Hardy–Weinberg law

The Hardy–Weinberg principle, also known as the Hardy–Weinberg equilibrium, model, theorem, or law, states that allele and genotype frequencies in a population will remain constant from generation to generation in the absence of other evolutionary influences. These influences include mate choice, mutation, selection, genetic drift, gene flow and meiotic drive.

In the simplest case of a single locus with two alleles denoted A and a with frequencies f(A) = p and f(a) = q, respectively, the expected genotype frequencies under random mating are f(AA) = p² for the AA homozygotes, f(aa) = q² for the aa homozygotes, and f(Aa) = 2pq for the heterozygotes. In the absence of selection, mutation, genetic drift, or other forces, allele frequencies p and q are constant between generations, so equilibrium is reached.

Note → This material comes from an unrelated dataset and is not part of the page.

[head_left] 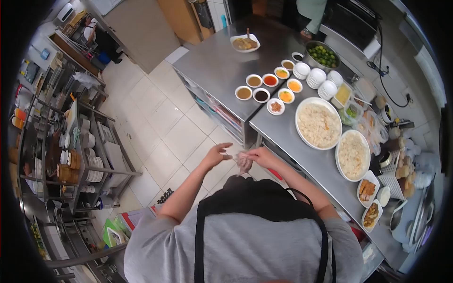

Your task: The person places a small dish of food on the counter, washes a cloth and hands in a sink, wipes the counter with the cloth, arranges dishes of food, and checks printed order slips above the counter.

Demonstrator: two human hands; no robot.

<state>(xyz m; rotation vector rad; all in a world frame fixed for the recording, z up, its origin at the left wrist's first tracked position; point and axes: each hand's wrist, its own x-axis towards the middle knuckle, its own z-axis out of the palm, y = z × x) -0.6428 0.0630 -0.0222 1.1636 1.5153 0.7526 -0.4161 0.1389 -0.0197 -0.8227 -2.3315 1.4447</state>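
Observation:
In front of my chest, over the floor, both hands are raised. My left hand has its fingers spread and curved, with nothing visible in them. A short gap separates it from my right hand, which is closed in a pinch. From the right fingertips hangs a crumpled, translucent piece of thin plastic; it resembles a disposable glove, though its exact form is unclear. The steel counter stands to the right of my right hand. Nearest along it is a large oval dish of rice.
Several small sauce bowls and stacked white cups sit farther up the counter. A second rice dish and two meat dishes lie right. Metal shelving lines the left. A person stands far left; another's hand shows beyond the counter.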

The principle is named after G. H. Hardy and Wilhelm Weinberg, who first demonstrated it mathematically. Hardy's paper was focused on debunking the then-commonly held view that a dominant allele would automatically tend to increase in frequency; today, confusion between dominance and selection is less common. Today, tests for Hardy-Weinberg genotype frequencies are used primarily to test for population stratification and other forms of non-random mating.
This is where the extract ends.